She has been extremely kind and supportive as a friend and as a mentor during the most difficult times in my personal life. Aarathi Shanmugam, my friend since my undergraduate years, has been with me every step of the way ever since and am very lucky to have her in my life.
PUBLISHED CONTENT AND CONTRIBUTIONS
Multiply-spawn selection yields AAV vectors targeted to different cell types of the central nervous system after systemic delivery. Develop AAV vectors for more efficient and selective gene expression in specific cell types of the nervous system after systemic delivery.
BACKGROUND AND MOTIVATION
- VECTORS FOR GENE DELIVERY
- ADENO-ASSOCIATED VIRAL VECTORS FOR GENE DELIVERY
- ENGINEERING AAV CARGOS FOR EFFICIENT AND TARGETED PROTEIN EXPRESSION EXPRESSION
- ENGINEERING AAV CAPSIDS TO MODIFY THE VECTOR TROPISM
- IN VIVO SELECTION OF AAV CAPSIDS USING CREATE
All of the above characteristics make them a safer choice as a gene delivery vector than other viruses. Stop codons inserted into the cap gene eliminate the expression of VP1, VP2, and VP3 capsid protein. e) DNase-resistant AAV vector genomes (vg) produced with the split AAV2/9 Rep-AAP and rAAV-Cap-in-cis-lox genome (top) compared to the vg produced with standard AAV2/9 Rep-Cap -helper and rAAV-UBC-mCherry genome (middle) or with the AAV2/9 Rep-AAP and rAAV-UBC-mCherry genome (bottom). f) Cloning the 7-mer capsid library into the rAAV-ΔCap-in-cis vector. g) The AAV9 surface model shows the location of the 7-mer inserted between amino acids (aa) 588 and 589 (magenta).

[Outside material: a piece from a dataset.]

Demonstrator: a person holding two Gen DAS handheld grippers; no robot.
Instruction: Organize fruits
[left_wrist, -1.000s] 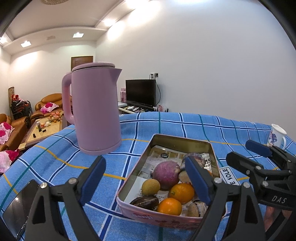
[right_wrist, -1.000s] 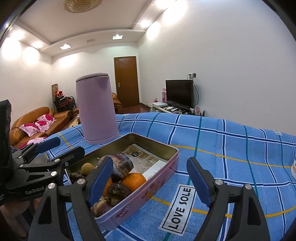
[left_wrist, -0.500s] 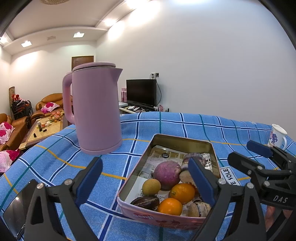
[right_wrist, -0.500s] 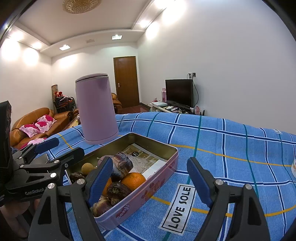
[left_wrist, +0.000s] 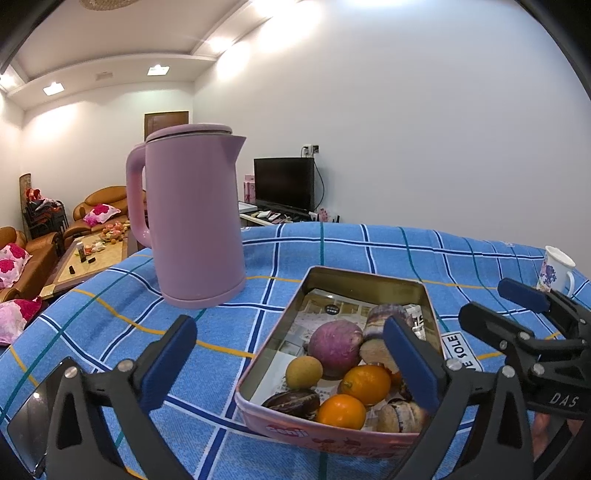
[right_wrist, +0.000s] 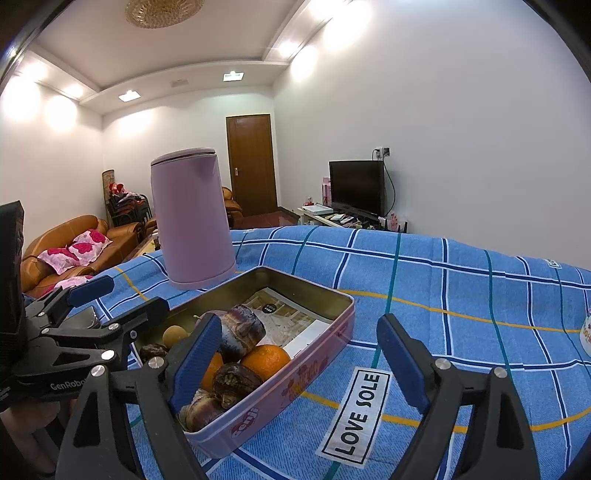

CHARACTERIZATION AND PRODUCTION OF SYSTEMIC AAV VECTORS FOR WIDESPREAD AND TARGETED GENE
DELIVERY IN RODENTS
SUMMARY
INTRODUCTION
Interestingly, AAV-PHP.B shows low transduction in the brain when administered systemically to BALB/cJ164 mice (Figure 2.5a). AAV-PHP.B transduces the brain more efficiently than AAV9 in FVB/NCrl and 129S1/SvImJ mice (Figure 2.5a).
PROCEDURE
Critical Step: The transfection solution will appear slightly cloudy due to the formation of DNA-PEI complexes178,179. Critical Step: The pellet may be soft, making it difficult to extract all the supernatant. Use a P200 pipette to transfer the virus directly from the upper chamber of the Amicon filter device to a 1.6 ml screw cap vial; store at 4°C.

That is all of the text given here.